12. Never Let Me Go. So many rich affinities to contemporary fears and concerns that Mark Romanek‘s affecting, melancholy movie may have scared reviewers and viewers off. I hope to write about it at length soon: “They’ve learned legends and live by them, however true, however false. They have their own belief system that allows them to move forward, and its elemental grasping for hope is as simple as the comforts of religion. Questions about factory farming and the failed system of health for profit may also be sparked. What’s on screen is hardly as bleak as these gentle creatures hope and dream: it’s a tender telling of what Don DeLillo once called “the fallen wonder of the world.” The settings are worn, props and clothing are lush from wear: the dignity of things that will outlive them; us. Never Let Me Go is a attentive, sympathetic reflecting pool of modern life.

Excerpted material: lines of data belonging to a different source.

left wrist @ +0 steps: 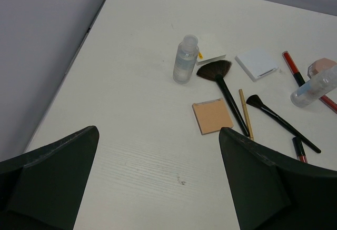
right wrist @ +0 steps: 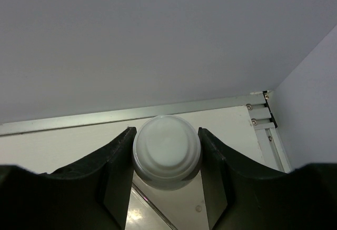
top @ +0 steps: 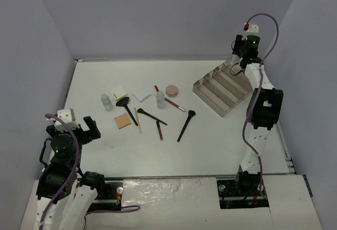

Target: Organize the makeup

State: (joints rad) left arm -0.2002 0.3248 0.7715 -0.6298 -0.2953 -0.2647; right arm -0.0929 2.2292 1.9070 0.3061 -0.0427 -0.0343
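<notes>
The makeup lies loose mid-table: a clear bottle (top: 107, 101), a white pad (top: 119, 93), a fan brush (top: 125, 106), a pale-blue pad (top: 141, 94), a second bottle (top: 160, 99), a pink compact (top: 171, 90), a tan pad (top: 122, 120), a wooden pencil (top: 138, 119), red pencils (top: 159, 130) and black brushes (top: 186, 125). My left gripper (top: 87, 130) is open and empty, near and left of them; its view shows the bottle (left wrist: 185, 60) and tan pad (left wrist: 211, 116) ahead. My right gripper (top: 236, 68) is shut on a white-capped bottle (right wrist: 166, 151) above the tray's far end.
The clear divided tray (top: 224, 88) stands tilted at the back right. Grey walls close in the table on the left, back and right. A metal rail (right wrist: 158, 111) runs along the back edge.
</notes>
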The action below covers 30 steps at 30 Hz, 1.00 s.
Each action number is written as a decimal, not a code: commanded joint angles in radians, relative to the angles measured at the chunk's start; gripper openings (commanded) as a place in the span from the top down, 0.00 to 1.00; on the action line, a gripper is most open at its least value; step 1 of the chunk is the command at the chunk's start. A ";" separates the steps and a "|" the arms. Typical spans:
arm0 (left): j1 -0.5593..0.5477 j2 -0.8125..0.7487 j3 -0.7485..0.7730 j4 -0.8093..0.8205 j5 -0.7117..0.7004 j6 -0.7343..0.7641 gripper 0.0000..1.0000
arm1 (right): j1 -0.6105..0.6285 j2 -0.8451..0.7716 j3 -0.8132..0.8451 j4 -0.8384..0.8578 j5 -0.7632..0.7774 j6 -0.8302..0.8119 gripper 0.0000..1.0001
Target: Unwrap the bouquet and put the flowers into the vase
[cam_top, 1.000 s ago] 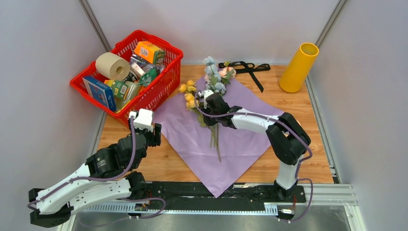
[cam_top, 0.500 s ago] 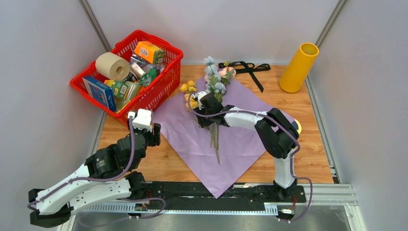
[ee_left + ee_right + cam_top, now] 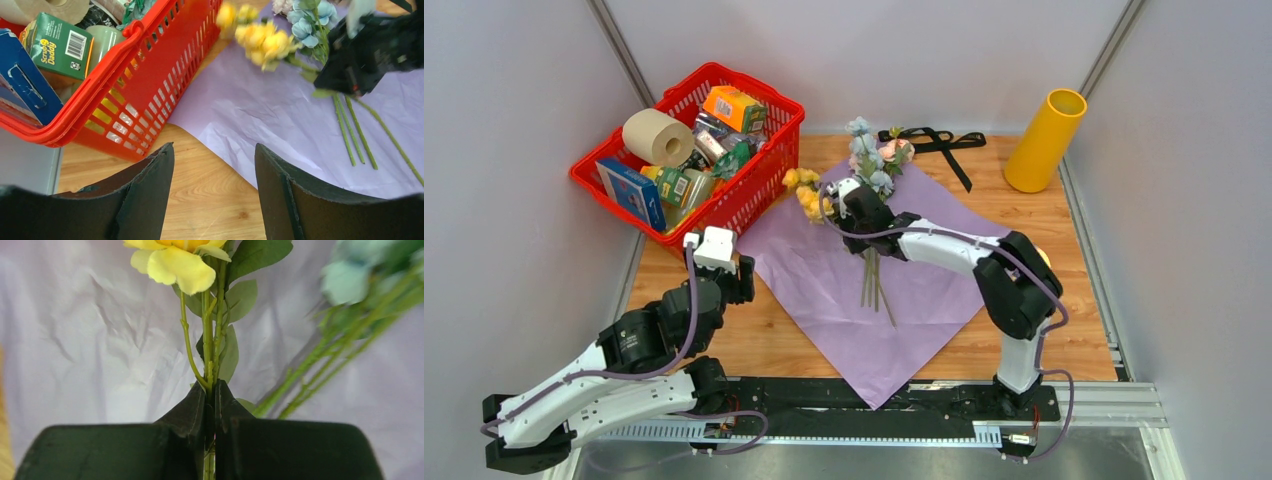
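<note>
The bouquet lies unwrapped, its lilac wrapping paper (image 3: 824, 285) spread flat on the table. My right gripper (image 3: 852, 203) (image 3: 211, 388) is shut on the green stem of the yellow flowers (image 3: 802, 188) (image 3: 175, 262), held just above the paper. Beside them lie the pale blue and pink flowers (image 3: 872, 158), their stems (image 3: 874, 285) on the paper. My left gripper (image 3: 740, 278) (image 3: 214, 150) hangs open and empty over the wood beside the paper's left edge. The mustard-yellow vase (image 3: 1044, 140) stands upright at the far right corner.
A red basket (image 3: 759, 185) (image 3: 150, 80) full of boxes and a paper roll stands at the far left, close to the yellow blooms. The untied black ribbon (image 3: 936, 142) lies at the back between the flowers and the vase. Grey walls enclose the table.
The right gripper opened, then shut on the yellow flowers' stem. It has shifted slightly up and left, drawing the yellow blooms away from the other flowers. The left arm barely moved.
</note>
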 commanded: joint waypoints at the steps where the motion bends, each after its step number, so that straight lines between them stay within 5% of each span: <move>1: -0.002 -0.011 0.006 0.022 -0.017 -0.003 0.32 | -0.021 -0.213 0.025 0.043 0.114 -0.007 1.00; 8: -0.002 -0.013 0.006 0.017 -0.017 -0.002 0.32 | -0.139 -0.421 0.054 0.195 0.249 -0.095 1.00; 14: -0.002 -0.027 0.004 0.022 -0.018 -0.002 0.32 | -0.300 -0.510 0.010 0.625 0.254 -0.303 1.00; 22: -0.002 -0.042 0.003 0.025 -0.017 -0.002 0.32 | -0.598 -0.437 0.033 1.063 0.139 -0.452 1.00; 30: -0.002 -0.044 -0.005 0.040 -0.020 0.009 0.32 | -0.806 -0.308 0.243 1.094 0.082 -0.434 1.00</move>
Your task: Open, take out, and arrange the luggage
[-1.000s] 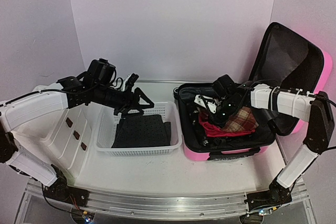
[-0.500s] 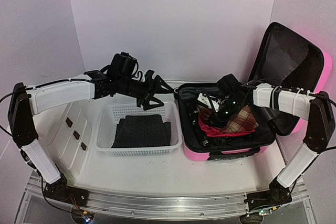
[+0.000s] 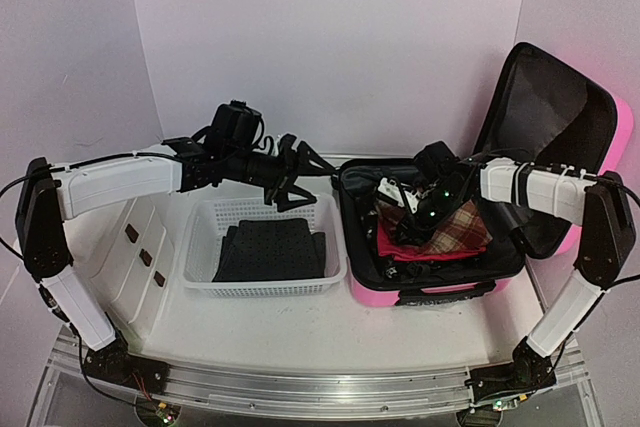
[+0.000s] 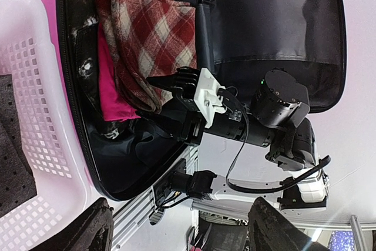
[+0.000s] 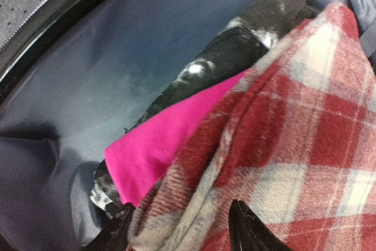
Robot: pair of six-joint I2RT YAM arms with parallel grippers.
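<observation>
Your luggage (image 3: pixel 430 295) lies open just right of the basket (image 3: pixel 338 239). Its glossy pink shell is down and its black fabric lid leans back, so the contents are easy to reach. Inside it, the right gripper (image 5: pixel 179 216) is spread across a fold of soft plaid cloth (image 5: pixel 282 116) and is not pinching it. The left gripper (image 3: pixel 300 177) is spread and empty over the basket's far right corner, probably ready to help.

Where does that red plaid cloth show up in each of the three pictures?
Top external: the red plaid cloth lies inside the open pink suitcase, right of centre.
Left wrist: the cloth is at upper left, inside the suitcase.
Right wrist: the cloth fills the right half, close up.
Shared landmark: the bright pink garment next to it shows in all three views.
</observation>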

13. Let Me In. Beautiful: shot by Greig Fraser, whose credits include Jane Campion’s deliriously perfumed Bright Star. The look here, while lustrous, is more austere, with chilly blues and manila-yellow puddles of lamplight, as well as solid horizontal compositions, often as stately and bleak as an Atom Egoyan film like The Sweet Hereafter. Matt Reeves finds an American corollary to the essential loneliness of both vampire and child.

14. Scott Pilgrim Vs. The World. Knives Chau, for one. And the fragmented, fragilistic sense of a 22-year-old man-mind, made me remember mine. And sound: ambitious, bold, nourishing sound design, both joke and dream. A generous sweetheart of a picture.

15. Animal Kingdom. Simmering acting, specific yet unyielding performances that come to blinding fruition in the final scene. J., who’s our eyes, slinks to corners of the frame, learns as every possible thing that could go wrong goes very, very wrong: the transformation of this gangly teen is as momentous as Michael Corleone’s. Jacki Weaver, Ben Mendelsohn and James Frecheville are superb.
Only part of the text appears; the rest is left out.